*** DATA PROVIDED ***

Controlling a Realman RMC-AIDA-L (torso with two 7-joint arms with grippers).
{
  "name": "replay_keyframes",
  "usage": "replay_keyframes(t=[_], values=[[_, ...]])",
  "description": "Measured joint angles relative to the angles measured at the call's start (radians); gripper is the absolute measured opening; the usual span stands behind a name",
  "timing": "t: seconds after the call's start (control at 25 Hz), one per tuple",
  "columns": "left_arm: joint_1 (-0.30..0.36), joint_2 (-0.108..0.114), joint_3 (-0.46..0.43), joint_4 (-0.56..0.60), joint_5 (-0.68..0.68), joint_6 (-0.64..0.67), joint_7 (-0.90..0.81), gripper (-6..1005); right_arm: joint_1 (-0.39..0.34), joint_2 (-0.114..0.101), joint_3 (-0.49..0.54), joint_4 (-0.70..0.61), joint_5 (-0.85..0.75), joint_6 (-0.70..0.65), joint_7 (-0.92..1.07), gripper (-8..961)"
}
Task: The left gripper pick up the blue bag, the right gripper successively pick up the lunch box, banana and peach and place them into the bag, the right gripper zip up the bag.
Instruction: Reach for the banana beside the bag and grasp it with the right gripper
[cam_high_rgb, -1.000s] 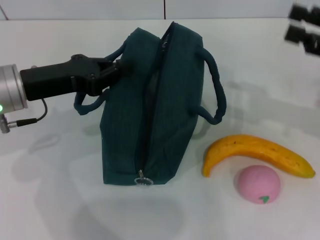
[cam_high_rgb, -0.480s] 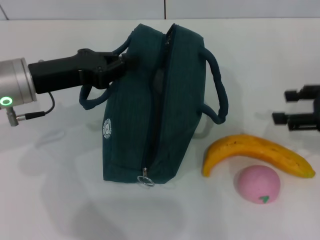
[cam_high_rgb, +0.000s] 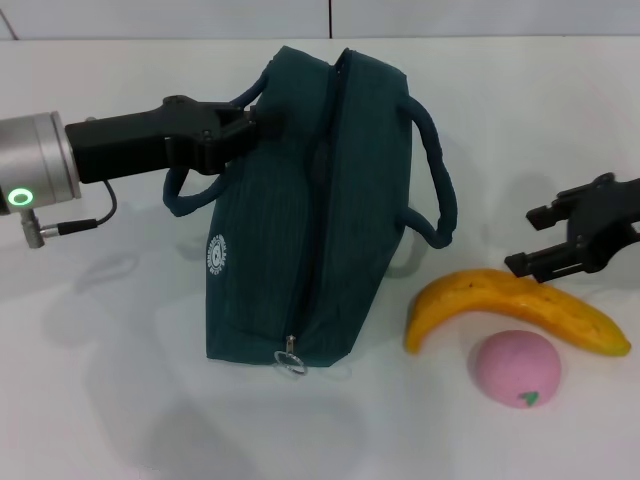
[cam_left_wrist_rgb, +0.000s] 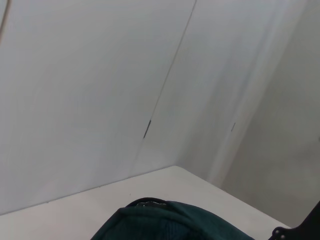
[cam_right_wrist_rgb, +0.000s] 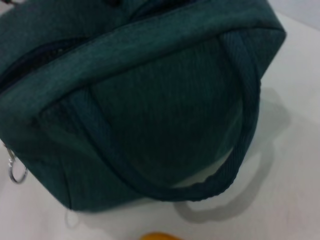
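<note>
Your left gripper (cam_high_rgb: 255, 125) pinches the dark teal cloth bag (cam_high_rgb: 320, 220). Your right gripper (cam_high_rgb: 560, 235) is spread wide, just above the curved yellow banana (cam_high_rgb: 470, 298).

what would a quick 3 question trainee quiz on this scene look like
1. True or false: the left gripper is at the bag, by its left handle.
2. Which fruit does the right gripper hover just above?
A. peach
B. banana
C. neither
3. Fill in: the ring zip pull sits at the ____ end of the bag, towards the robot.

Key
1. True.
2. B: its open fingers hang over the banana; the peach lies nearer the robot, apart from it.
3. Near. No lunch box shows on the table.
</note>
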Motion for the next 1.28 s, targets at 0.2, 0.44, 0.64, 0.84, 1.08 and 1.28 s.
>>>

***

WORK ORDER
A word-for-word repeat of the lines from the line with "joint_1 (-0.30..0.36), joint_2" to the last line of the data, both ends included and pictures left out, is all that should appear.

TASK SOLUTION
  "columns": "left_arm: joint_1 (-0.30..0.36), joint_2 (-0.108..0.114), joint_3 (-0.46..0.43), joint_4 (-0.56..0.60), joint_5 (-0.68..0.68), joint_6 (-0.64..0.67), joint_7 (-0.90..0.81), gripper (-6..1005); right_arm: joint_1 (-0.39..0.34), joint_2 (-0.114..0.101), joint_3 (-0.49..0.54), joint_4 (-0.70..0.61), joint_5 (-0.85..0.75), joint_6 (-0.70..0.65), joint_7 (-0.92..1.07), gripper (-8..961)"
}
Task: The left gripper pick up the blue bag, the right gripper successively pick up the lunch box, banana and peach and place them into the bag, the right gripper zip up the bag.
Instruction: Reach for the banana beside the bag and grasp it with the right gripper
[cam_high_rgb, -1.000s] 
[cam_high_rgb, -0.480s] 
[cam_high_rgb, +0.000s] 
[cam_left_wrist_rgb, +0.000s] 
[cam_right_wrist_rgb, +0.000s] 
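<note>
Your left gripper (cam_high_rgb: 255, 125) pinches the dark teal cloth bag (cam_high_rgb: 320, 220). Your right gripper (cam_high_rgb: 560, 235) is spread wide, just above the curved yellow banana (cam_high_rgb: 470, 298).

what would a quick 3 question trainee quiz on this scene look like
1. True or false: the left gripper is at the bag, by its left handle.
2. Which fruit does the right gripper hover just above?
A. peach
B. banana
C. neither
3. Fill in: the ring zip pull sits at the ____ end of the bag, towards the robot.

Key
1. True.
2. B: its open fingers hang over the banana; the peach lies nearer the robot, apart from it.
3. Near. No lunch box shows on the table.
</note>
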Motion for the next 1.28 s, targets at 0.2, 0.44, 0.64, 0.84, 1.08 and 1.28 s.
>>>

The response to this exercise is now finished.